Only one stretch of the data below is wanted: the lines starting at the one with "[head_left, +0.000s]" and ending at the one with "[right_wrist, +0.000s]", both included, given again exactly.

◆ Given data ◆
┄┄┄┄┄┄┄┄┄┄┄┄┄┄┄┄┄┄┄┄

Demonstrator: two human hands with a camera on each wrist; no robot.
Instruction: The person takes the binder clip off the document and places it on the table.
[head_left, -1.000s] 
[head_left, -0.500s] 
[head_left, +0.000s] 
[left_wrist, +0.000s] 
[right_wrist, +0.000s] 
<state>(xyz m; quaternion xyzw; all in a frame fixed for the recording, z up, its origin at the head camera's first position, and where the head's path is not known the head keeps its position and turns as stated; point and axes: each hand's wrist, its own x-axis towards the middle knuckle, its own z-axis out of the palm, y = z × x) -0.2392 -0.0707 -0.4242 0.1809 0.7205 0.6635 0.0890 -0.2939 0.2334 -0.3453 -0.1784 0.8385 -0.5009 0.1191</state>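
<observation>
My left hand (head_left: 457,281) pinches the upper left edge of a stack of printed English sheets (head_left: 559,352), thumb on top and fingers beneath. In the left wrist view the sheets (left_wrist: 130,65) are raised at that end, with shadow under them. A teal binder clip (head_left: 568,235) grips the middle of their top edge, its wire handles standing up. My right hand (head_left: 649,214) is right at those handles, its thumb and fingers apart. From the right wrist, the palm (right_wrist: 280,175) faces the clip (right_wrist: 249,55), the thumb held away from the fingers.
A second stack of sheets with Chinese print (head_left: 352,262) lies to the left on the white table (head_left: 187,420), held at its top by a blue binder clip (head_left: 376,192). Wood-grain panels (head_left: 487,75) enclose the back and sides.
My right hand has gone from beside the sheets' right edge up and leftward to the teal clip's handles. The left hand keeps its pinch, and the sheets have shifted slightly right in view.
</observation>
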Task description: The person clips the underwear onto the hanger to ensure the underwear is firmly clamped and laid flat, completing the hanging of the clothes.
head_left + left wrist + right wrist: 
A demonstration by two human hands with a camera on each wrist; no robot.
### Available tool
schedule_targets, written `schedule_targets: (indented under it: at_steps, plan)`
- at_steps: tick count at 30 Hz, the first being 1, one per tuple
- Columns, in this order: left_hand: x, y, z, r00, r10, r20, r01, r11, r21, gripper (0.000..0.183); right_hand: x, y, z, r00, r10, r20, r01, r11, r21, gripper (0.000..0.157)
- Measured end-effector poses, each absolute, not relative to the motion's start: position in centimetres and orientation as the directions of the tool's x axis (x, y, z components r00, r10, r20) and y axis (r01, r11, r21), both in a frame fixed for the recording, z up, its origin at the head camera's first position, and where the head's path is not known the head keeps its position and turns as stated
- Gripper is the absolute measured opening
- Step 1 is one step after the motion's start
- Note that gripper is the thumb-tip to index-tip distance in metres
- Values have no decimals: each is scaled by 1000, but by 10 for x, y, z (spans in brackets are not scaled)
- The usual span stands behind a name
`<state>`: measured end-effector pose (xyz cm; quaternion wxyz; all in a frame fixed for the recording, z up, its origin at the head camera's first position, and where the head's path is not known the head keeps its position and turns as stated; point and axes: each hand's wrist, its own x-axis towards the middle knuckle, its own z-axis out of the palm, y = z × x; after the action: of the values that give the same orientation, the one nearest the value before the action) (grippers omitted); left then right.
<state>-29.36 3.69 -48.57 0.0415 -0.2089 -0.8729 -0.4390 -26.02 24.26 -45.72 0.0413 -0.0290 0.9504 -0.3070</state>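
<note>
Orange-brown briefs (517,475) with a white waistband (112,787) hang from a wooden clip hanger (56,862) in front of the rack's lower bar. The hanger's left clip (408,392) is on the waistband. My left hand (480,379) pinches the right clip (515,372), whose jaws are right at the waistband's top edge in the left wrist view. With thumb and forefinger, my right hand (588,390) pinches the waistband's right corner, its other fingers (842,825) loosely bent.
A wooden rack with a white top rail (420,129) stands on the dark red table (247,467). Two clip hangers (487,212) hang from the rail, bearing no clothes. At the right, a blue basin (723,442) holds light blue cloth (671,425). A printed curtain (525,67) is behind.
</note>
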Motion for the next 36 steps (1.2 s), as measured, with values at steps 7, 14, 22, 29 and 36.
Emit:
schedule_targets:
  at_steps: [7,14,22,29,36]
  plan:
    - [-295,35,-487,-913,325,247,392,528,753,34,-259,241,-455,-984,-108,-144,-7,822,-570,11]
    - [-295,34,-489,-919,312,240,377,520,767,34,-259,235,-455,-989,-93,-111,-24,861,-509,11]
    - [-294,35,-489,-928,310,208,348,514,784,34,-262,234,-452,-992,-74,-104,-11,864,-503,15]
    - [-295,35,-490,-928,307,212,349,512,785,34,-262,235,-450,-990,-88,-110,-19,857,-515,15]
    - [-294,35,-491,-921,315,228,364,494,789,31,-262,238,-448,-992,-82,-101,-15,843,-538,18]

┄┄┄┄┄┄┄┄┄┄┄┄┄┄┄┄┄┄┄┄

◆ Exercise output ◆
[head_left, +0.000s] 
[left_wrist, +0.000s] 
[right_wrist, +0.000s] 

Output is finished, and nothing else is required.